EXERCISE OBJECTIVE » Of the lines in the material below, print only those from the one containing "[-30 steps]" to the one containing "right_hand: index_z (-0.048", ends included, exactly as written and without pictures.
--- SUPPLIED MATERIAL ---
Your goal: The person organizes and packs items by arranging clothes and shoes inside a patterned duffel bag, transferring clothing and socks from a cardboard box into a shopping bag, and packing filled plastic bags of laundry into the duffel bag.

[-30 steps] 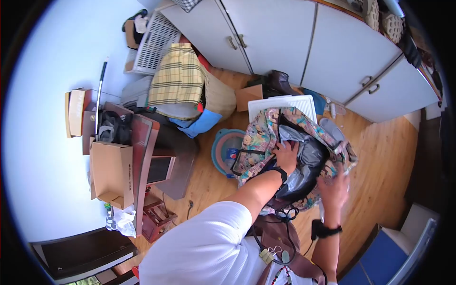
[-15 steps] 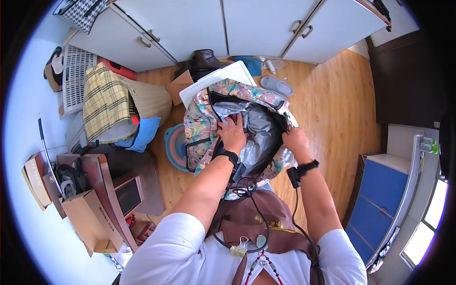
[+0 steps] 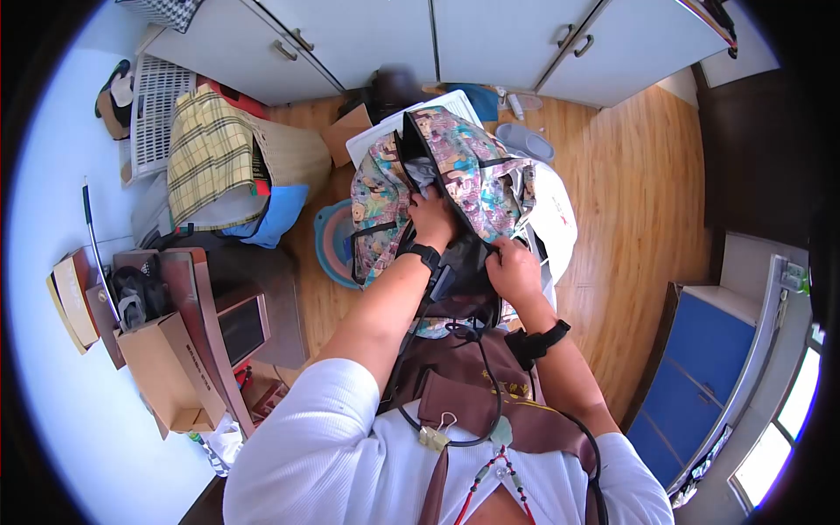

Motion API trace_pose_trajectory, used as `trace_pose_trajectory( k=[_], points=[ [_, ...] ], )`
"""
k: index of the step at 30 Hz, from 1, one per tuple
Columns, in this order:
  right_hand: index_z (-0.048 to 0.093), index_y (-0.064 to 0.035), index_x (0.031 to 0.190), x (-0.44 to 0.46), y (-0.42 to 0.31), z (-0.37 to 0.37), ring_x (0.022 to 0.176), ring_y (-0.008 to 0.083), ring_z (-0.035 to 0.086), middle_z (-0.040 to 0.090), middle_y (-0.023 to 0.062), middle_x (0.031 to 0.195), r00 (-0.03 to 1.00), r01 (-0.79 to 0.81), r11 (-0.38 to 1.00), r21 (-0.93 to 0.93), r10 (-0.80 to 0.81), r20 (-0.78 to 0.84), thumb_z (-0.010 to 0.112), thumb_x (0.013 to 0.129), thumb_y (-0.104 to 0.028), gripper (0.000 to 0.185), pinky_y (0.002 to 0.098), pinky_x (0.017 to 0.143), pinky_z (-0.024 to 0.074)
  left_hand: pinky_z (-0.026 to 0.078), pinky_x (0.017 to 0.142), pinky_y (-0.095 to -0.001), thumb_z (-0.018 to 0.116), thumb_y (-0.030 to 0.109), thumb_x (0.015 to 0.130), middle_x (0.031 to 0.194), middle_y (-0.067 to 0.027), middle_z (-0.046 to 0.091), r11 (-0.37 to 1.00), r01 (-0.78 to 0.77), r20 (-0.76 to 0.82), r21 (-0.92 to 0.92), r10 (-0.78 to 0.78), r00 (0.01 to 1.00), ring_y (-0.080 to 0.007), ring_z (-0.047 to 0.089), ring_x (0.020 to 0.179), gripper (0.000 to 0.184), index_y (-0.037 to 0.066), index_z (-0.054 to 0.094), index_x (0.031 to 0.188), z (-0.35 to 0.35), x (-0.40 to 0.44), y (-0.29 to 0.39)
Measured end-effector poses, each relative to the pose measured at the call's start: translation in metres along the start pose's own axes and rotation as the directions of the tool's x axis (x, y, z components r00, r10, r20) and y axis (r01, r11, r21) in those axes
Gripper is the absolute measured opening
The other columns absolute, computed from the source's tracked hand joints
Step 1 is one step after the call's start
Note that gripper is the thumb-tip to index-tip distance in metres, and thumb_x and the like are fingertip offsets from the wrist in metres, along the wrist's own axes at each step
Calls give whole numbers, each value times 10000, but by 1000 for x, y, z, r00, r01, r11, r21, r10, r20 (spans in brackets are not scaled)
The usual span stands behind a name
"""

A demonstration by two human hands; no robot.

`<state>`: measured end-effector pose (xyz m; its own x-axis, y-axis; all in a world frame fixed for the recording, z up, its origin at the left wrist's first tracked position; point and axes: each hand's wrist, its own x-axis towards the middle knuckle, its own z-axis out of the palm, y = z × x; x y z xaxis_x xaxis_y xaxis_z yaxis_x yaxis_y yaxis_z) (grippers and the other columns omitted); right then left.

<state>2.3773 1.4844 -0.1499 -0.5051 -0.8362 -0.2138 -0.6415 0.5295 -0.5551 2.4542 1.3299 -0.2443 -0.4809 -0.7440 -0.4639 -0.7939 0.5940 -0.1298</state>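
A patterned travel bag (image 3: pixel 477 166) with a dark zip edge and a silvery lining stands in front of me, its top unzipped. My left hand (image 3: pixel 433 219) reaches into the opening, fingers stretched down against the inside; their tips are hidden. At the near right side, my right hand (image 3: pixel 514 271) is closed on the rim of the bag. The right flap now leans over the opening, covering most of the lining. Black bands with small devices and cables sit on both wrists.
Left of the bag stands a blue and pink basin (image 3: pixel 332 249). Behind it are a white lid or tray (image 3: pixel 459 105) and grey slippers (image 3: pixel 525 140). A basket with a checked cloth (image 3: pixel 206 153) and a cardboard box (image 3: pixel 171 372) are at left; a blue cabinet (image 3: pixel 700 367) is at right.
My right hand has drawn the bag's right rim inward and toward me, narrowing the opening. A white surface now shows right of the bag. My left hand remains inside.
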Motion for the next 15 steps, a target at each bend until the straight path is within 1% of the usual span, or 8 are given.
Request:
trace_pose_trajectory(
  k=[3, 4, 6, 7, 8, 11, 14, 15],
  points=[
    [616, -76, 948, -3, 0, -2, 774, 358, 613, 614, 185, 836, 997, -59, 998, -3, 59, 45, 560, 746, -194, 241, 456, 686, 493, 429, 915, -468, 596, 237, 731, 1285, -147, 453, 864, -176, -126, -471, 131, 983, -450, 459, 1094, 545, 111, 472, 1246, -15, -17, -27],
    [616, -76, 948, -6, 2, 0, 774, 358, 613, 614, 185, 836, 997, -52, 999, 4, 51, 54, 560, 746, -194, 241, 456, 686, 493, 403, 944, -457, 627, 261, 737, 1276, -178, 447, 774, -220, -200, -594, 123, 972, -432, 452, 1115, 621, 97, 420, 1299, -24, -28, -36],
    [617, -95, 978, -8, 2, 4, 778, 366, 612, 609, 196, 867, 994, -53, 997, -49, 57, 88, 560, 751, -208, 259, 465, 701, 491, 378, 969, -440, 680, 260, 720, 1286, -213, 426, 612, -364, -380, -702, 111, 918, -417, 435, 1146, 746, 89, 336, 1360, -26, -46, -62],
    [614, -106, 998, -9, -2, 3, 788, 376, 611, 603, 211, 897, 992, -70, 996, -60, 76, 105, 558, 752, -230, 281, 469, 717, 491, 385, 955, -449, 716, 228, 702, 1275, -248, 417, 685, -380, -463, -622, 70, 884, -423, 430, 1141, 821, 66, 287, 1383, -32, -62, -74],
    [612, -108, 1004, -7, 3, 10, 801, 383, 611, 600, 220, 905, 989, -79, 993, -85, 88, 115, 558, 745, -239, 295, 469, 728, 491, 373, 970, -438, 731, 226, 682, 1281, -265, 401, 774, -234, -418, -588, -43, 908, -417, 421, 1153, 866, 77, 264, 1396, -37, -81, -81],
    [599, -103, 1009, -2, 5, 17, 838, 383, 605, 600, 220, 917, 980, -69, 988, -138, 94, 177, 553, 740, -233, 302, 482, 746, 479, 397, 944, -437, 756, 228, 650, 1313, -236, 364, 816, 18, -285, -578, -223, 932, -397, 411, 1175, 947, 89, 209, 1410, -44, -133, -105],
    [595, -100, 1003, 3, 11, 26, 874, 355, 601, 616, 184, 919, 978, -56, 979, -194, 93, 188, 563, 737, -229, 297, 458, 762, 474, 452, 832, -465, 712, 215, 688, 1172, -232, 507, 680, 305, 75, -667, -346, 935, -403, 551, 988, 778, 74, 321, 1347, -25, -164, -117],
    [604, -84, 977, 7, 14, 28, 861, 349, 608, 627, 185, 890, 977, -47, 986, -157, 78, 200, 574, 734, -232, 286, 447, 761, 479, 452, 832, -465, 712, 215, 688, 1172, -232, 507, 664, 327, 82, -672, -373, 924, -403, 551, 988, 778, 74, 321, 1347, -11, -163, -126]
  ],
)
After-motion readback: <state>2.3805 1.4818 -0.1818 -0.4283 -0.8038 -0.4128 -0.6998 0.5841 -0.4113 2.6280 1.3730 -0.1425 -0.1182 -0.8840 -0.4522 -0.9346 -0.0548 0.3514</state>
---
ANSWER SPACE »
[-30 steps] 
[-15 steps] 
[+0 steps] 

Motion API trace_pose_trajectory, used as `trace_pose_trajectory( k=[_], points=[ [_, ...] ], )`
"""
k: index of the step at 30 Hz, from 1, one per tuple
Columns, in this order:
  right_hand: index_z (-0.048 to 0.093), index_y (-0.064 to 0.035), index_x (0.031 to 0.190), x (-0.44 to 0.46), y (-0.42 to 0.31), z (-0.37 to 0.37), ring_x (0.022 to 0.176), ring_y (-0.008 to 0.083), ring_z (-0.035 to 0.086), middle_z (-0.040 to 0.090), middle_y (-0.023 to 0.062), middle_x (0.031 to 0.195), r00 (-0.03 to 1.00), r01 (-0.79 to 0.81), r11 (-0.38 to 1.00), r21 (-0.93 to 0.93), r10 (-0.80 to 0.81), r20 (-0.78 to 0.84), thumb_z (-0.010 to 0.112), thumb_x (0.013 to 0.129), thumb_y (-0.104 to 0.028), gripper (0.000 to 0.185), pinky_y (0.002 to 0.098), pinky_x (0.017 to 0.143), pinky_z (-0.024 to 0.074)

The work on this exercise is done.